_Task description:_ Output the entries below unchanged, except for the pictures.

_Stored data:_
***
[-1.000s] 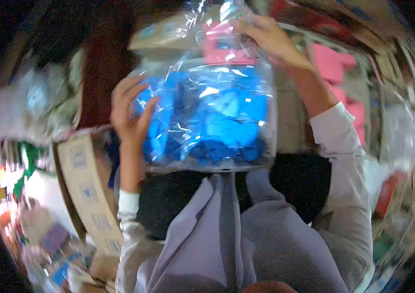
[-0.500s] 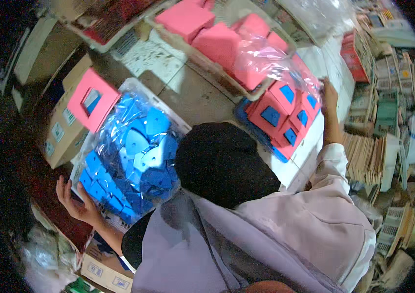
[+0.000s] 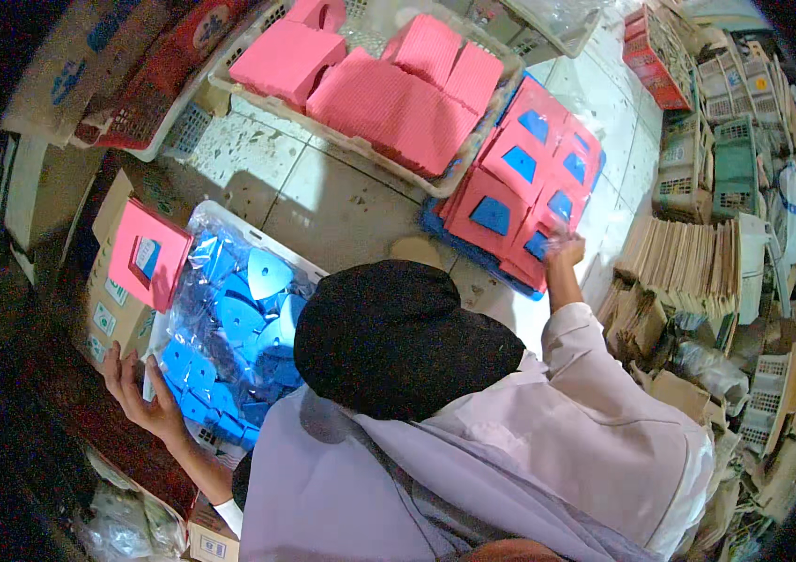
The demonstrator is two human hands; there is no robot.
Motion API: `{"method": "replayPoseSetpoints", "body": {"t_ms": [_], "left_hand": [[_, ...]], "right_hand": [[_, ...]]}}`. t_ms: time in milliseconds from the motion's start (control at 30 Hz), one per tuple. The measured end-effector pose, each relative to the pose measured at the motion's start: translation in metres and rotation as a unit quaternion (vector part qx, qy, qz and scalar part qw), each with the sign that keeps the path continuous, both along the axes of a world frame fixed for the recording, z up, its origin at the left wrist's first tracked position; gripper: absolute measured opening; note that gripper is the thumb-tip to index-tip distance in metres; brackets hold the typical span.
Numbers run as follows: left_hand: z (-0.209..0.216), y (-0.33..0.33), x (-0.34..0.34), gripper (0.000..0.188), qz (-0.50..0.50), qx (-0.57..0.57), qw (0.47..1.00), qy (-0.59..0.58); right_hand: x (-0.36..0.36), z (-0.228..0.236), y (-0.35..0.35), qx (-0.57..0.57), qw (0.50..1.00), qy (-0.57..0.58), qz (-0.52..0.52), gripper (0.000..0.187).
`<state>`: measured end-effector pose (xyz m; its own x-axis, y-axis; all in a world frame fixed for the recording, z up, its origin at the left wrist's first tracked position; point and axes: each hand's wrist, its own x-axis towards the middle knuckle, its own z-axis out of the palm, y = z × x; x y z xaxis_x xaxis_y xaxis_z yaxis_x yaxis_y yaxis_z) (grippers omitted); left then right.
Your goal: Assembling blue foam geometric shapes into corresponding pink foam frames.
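Observation:
My left hand (image 3: 150,407), fingers spread, rests by the near left edge of a white crate (image 3: 272,242). Inside it, clear plastic holds many blue foam pieces (image 3: 239,318), rounded triangles with a small hole. My right hand (image 3: 565,251) is closed on clear plastic film (image 3: 561,231) at the near right corner of the laid-out pink foam sheets (image 3: 520,201). These sheets have cut-outs with blue pieces (image 3: 491,214) showing in them, and sit on a blue layer (image 3: 435,225). A pink frame (image 3: 150,253) with a cut-out leans beyond my left hand.
A beige crate (image 3: 361,150) of pink foam blocks (image 3: 398,108) stands ahead. A cardboard box (image 3: 108,314) is at the left. Stacked card sheets (image 3: 684,267), green baskets (image 3: 733,169) and a red basket (image 3: 657,58) line the right. My black-clad lap (image 3: 407,337) fills the centre.
My right hand has come nearer along the pink sheets' right side. The clear film that lay over the sheets and pink blocks has been drawn off them. My left hand stays by the blue pieces.

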<state>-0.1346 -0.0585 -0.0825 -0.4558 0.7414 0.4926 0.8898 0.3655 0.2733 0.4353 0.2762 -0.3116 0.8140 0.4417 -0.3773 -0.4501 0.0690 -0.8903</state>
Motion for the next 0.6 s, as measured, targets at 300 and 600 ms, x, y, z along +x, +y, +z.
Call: {"method": "replayPoseSetpoints", "body": {"t_ms": [300,600], "left_hand": [[-0.013,-0.006,0.003,0.020,-0.010,0.022,0.999,-0.043],[-0.036,-0.041,-0.001,0.023,0.050,-0.023,0.997,-0.059]], "right_hand": [[-0.070,0.029,-0.040,-0.100,0.956,0.076,0.266,0.005],[-0.076,0.035,-0.063,-0.314,0.867,0.169,0.347,0.024]]}}
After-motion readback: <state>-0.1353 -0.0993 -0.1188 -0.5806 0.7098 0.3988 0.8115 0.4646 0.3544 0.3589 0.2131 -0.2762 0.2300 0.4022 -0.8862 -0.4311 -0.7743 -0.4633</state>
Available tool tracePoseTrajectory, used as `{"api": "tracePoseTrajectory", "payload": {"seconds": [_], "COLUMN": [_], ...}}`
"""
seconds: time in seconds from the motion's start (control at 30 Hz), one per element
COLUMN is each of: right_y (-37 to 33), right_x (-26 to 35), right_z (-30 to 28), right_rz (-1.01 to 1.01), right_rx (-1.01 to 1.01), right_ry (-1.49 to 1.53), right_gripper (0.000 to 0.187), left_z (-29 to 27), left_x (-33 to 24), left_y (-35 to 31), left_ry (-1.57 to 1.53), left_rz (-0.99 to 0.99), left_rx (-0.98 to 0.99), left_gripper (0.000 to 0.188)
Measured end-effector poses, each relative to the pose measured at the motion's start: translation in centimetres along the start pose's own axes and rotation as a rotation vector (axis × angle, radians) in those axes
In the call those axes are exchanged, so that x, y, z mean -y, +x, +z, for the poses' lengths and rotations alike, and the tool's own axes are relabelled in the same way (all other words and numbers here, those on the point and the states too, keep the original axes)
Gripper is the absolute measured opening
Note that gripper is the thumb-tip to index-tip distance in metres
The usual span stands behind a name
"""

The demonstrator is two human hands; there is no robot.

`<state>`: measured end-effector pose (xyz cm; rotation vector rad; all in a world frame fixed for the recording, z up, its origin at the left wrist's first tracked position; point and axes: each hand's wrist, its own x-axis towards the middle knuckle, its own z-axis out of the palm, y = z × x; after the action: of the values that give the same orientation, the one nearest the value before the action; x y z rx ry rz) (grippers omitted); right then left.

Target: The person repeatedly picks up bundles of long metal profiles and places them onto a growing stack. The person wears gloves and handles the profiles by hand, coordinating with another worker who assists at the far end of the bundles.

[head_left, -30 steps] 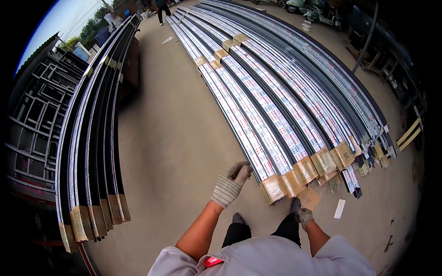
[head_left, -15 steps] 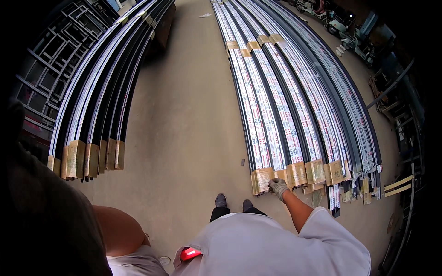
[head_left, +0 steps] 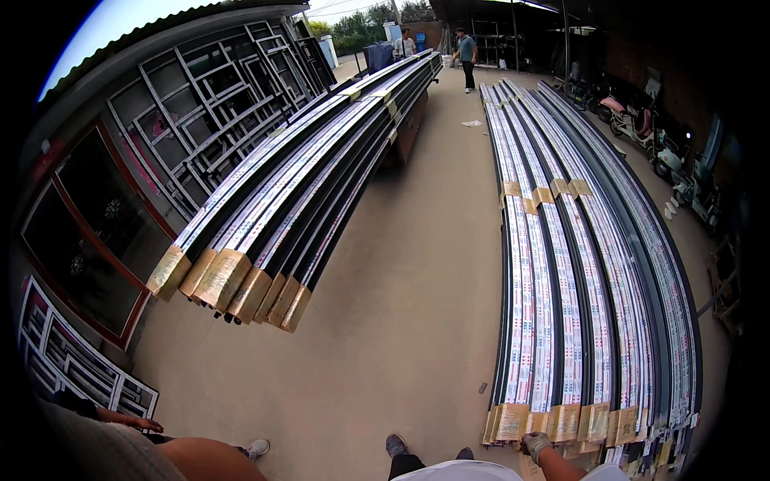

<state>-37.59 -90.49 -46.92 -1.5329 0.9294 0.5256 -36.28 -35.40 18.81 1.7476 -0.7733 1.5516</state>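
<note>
My right hand (head_left: 536, 443), in a light grey glove, is at the near end of the right-hand stack, its fingers closed at the brown-taped end of a bundle of long profiles (head_left: 545, 345). The bundles are dark, with white printed film along their tops and brown tape (head_left: 510, 422) around their ends. My fingertips are small in the picture, and their exact hold is partly hidden. My left hand is out of view. A co-worker's bare hand (head_left: 146, 423) shows at the lower left, apart from the bundles.
A second stack of taped profiles (head_left: 305, 200) rests raised on the left. Welded-looking frames (head_left: 216, 104) lean against the left wall, beside a red-framed door (head_left: 104, 208). Two people stand far ahead, one in a dark green top (head_left: 466, 50). Scooters (head_left: 630, 116) line the right side.
My view has tipped up and swung left, bringing in the far yard, the people and the door. My gloved right hand stays at the same taped bundle ends.
</note>
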Motion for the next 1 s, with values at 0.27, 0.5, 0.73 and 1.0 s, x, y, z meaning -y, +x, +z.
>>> {"api": "tracePoseTrajectory", "payload": {"seconds": [0.27, 0.5, 0.73, 1.0], "right_y": [1.7, -3.2, -8.5, -12.4], "right_x": [6.5, 14.8, 26.6, 40.4], "right_z": [12.0, 29.2, 44.6, 57.4], "right_rz": [0.012, -0.237, -0.638, -0.85], "right_rx": [0.08, 0.15, 0.401, 0.578], "right_ry": [0.177, -0.225, -0.429, -0.214], "right_gripper": [0.014, 0.023, 0.025, 0.018], "left_z": [-10.8, -16.8, -17.1, -17.3], "left_x": [3.9, 11.2, 14.6, 29.4], "left_y": [1.0, -2.2, -0.5, -2.0], "left_ry": [0.211, 0.363, 0.388, 0.592], "left_rz": [0.008, -0.051, 0.102, -0.082], "left_rx": [-0.057, 0.016, 0.19, 0.19], "left_gripper": [0.034, 0.029, 0.024, 0.019]}}
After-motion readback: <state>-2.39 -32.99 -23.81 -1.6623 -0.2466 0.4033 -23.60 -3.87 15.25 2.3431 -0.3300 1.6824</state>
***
_Solution:_
[-1.000s] 
[-0.500s] 
[+0.000s] 
The demonstrator is two human hands; there is no robot.
Motion API: `{"method": "replayPoseSetpoints", "body": {"t_ms": [_], "left_hand": [[_, ...]], "right_hand": [[_, ...]]}}`. t_ms: time in milliseconds from the motion's start (control at 30 Hz), one per tuple. The measured end-effector pose, each relative to the pose measured at the motion's start: translation in metres and rotation as a unit quaternion (vector part qx, qy, qz and scalar part qw), each with the sign that keeps the path continuous, both along the axes of a world frame fixed for the recording, z up, its origin at the left wrist's first tracked position; gripper: absolute measured opening; note that gripper is the thumb-tip to index-tip distance in metres; brackets hold the typical span.
Numbers run as follows: left_hand: z (-0.209..0.216), y (-0.33..0.33), x (-0.34..0.34), gripper (0.000..0.188), qz (-0.50..0.50), qx (-0.57..0.57), qw (0.47..1.00), qy (-0.59..0.58); right_hand: x (-0.36..0.36), z (-0.228..0.236), y (-0.35..0.35), qx (-0.57..0.57), qw (0.50..1.00), qy (-0.57..0.58), qz (-0.52..0.52), gripper (0.000..0.187).
`<state>`: measured end-effector pose (xyz m; its own x-axis, y-axis; all in a world frame fixed for the recording, z up, its origin at the left wrist's first tracked position; point and axes: each hand's wrist, its own x-axis towards the middle knuckle, its own z-axis out of the palm, y = z × x; x y z xaxis_x xaxis_y xaxis_z yaxis_x yaxis_y yaxis_z) (grippers omitted); left then right.
Your goal: Assembling blue foam geometric shapes into corresponding pink foam frames.
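Observation:
My left hand (image 3: 150,407), fingers spread, rests by the near left edge of a white crate (image 3: 272,242). Inside it, clear plastic holds many blue foam pieces (image 3: 239,318), rounded triangles with a small hole. My right hand (image 3: 565,251) is closed on clear plastic film (image 3: 561,231) at the near right corner of the laid-out pink foam sheets (image 3: 520,201). These sheets have cut-outs with blue pieces (image 3: 491,214) showing in them, and sit on a blue layer (image 3: 435,225). A pink frame (image 3: 150,253) with a cut-out leans beyond my left hand.
A beige crate (image 3: 361,150) of pink foam blocks (image 3: 398,108) stands ahead. A cardboard box (image 3: 108,314) is at the left. Stacked card sheets (image 3: 684,267), green baskets (image 3: 733,169) and a red basket (image 3: 657,58) line the right. My black-clad lap (image 3: 407,337) fills the centre.
My right hand has come nearer along the pink sheets' right side. The clear film that lay over the sheets and pink blocks has been drawn off them. My left hand stays by the blue pieces.
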
<state>-0.1346 -0.0585 -0.0825 -0.4558 0.7414 0.4926 0.8898 0.3655 0.2733 0.4353 0.2762 -0.3116 0.8140 0.4417 -0.3773 -0.4501 0.0690 -0.8903</state>
Motion for the next 0.6 s, as measured, targets at 300 and 600 ms, x, y, z along +x, +y, +z.
Call: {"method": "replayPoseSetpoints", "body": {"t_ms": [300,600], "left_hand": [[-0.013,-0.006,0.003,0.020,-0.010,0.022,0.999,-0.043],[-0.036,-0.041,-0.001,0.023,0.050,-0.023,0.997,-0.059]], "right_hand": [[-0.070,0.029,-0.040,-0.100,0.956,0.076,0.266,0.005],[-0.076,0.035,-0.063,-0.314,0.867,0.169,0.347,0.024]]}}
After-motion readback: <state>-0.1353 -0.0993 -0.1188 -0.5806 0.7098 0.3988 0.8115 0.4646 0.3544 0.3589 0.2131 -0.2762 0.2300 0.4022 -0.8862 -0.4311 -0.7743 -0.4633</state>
Available tool tracePoseTrajectory, used as `{"api": "tracePoseTrajectory", "payload": {"seconds": [_], "COLUMN": [_], ...}}`
"""
seconds: time in seconds from the motion's start (control at 30 Hz), one per element
COLUMN is each of: right_y (-37 to 33), right_x (-26 to 35), right_z (-30 to 28), right_rz (-1.01 to 1.01), right_rx (-1.01 to 1.01), right_ry (-1.49 to 1.53), right_gripper (0.000 to 0.187), left_z (-29 to 27), left_x (-33 to 24), left_y (-35 to 31), left_ry (-1.57 to 1.53), left_rz (-0.99 to 0.99), left_rx (-0.98 to 0.99), left_gripper (0.000 to 0.188)
Measured end-effector poses, each relative to the pose measured at the motion's start: translation in centimetres along the start pose's own axes and rotation as a rotation vector (axis × angle, radians) in those axes
In the call those axes are exchanged, so that x, y, z mean -y, +x, +z, for the poses' lengths and rotations alike, and the tool's own axes are relabelled in the same way (all other words and numbers here, those on the point and the states too, keep the original axes)
Gripper is the absolute measured opening
Note that gripper is the thumb-tip to index-tip distance in metres
The usual span stands behind a name
"""

The demonstrator is two human hands; there is no robot.

`<state>`: measured end-effector pose (xyz cm; rotation vector rad; all in a world frame fixed for the recording, z up, its origin at the left wrist's first tracked position; point and axes: each hand's wrist, its own x-axis towards the middle knuckle, its own z-axis out of the palm, y = z × x; after the action: of the values that give the same orientation, the one nearest the value before the action; x y z rx ry rz) (grippers omitted); right then left.

Target: The person repeatedly picks up bundles of long metal profiles and places them onto a growing stack. The person wears gloves and handles the profiles by hand, coordinating with another worker who assists at the far end of the bundles.

[head_left, -30 steps] 
[head_left, -15 steps] 
[head_left, +0 steps] 

<state>-37.59 -90.49 -46.92 -1.5329 0.9294 0.5256 -36.28 -35.40 18.81 1.7476 -0.7733 1.5516</state>
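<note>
My right hand (head_left: 536, 443), in a light grey glove, is at the near end of the right-hand stack, its fingers closed at the brown-taped end of a bundle of long profiles (head_left: 545, 345). The bundles are dark, with white printed film along their tops and brown tape (head_left: 510, 422) around their ends. My fingertips are small in the picture, and their exact hold is partly hidden. My left hand is out of view. A co-worker's bare hand (head_left: 146, 423) shows at the lower left, apart from the bundles.
A second stack of taped profiles (head_left: 305, 200) rests raised on the left. Welded-looking frames (head_left: 216, 104) lean against the left wall, beside a red-framed door (head_left: 104, 208). Two people stand far ahead, one in a dark green top (head_left: 466, 50). Scooters (head_left: 630, 116) line the right side.
My view has tipped up and swung left, bringing in the far yard, the people and the door. My gloved right hand stays at the same taped bundle ends.
</note>
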Motion for the next 1 s, with values at 0.27, 0.5, 0.73 and 1.0 s, x, y, z meaning -y, +x, +z.
>>> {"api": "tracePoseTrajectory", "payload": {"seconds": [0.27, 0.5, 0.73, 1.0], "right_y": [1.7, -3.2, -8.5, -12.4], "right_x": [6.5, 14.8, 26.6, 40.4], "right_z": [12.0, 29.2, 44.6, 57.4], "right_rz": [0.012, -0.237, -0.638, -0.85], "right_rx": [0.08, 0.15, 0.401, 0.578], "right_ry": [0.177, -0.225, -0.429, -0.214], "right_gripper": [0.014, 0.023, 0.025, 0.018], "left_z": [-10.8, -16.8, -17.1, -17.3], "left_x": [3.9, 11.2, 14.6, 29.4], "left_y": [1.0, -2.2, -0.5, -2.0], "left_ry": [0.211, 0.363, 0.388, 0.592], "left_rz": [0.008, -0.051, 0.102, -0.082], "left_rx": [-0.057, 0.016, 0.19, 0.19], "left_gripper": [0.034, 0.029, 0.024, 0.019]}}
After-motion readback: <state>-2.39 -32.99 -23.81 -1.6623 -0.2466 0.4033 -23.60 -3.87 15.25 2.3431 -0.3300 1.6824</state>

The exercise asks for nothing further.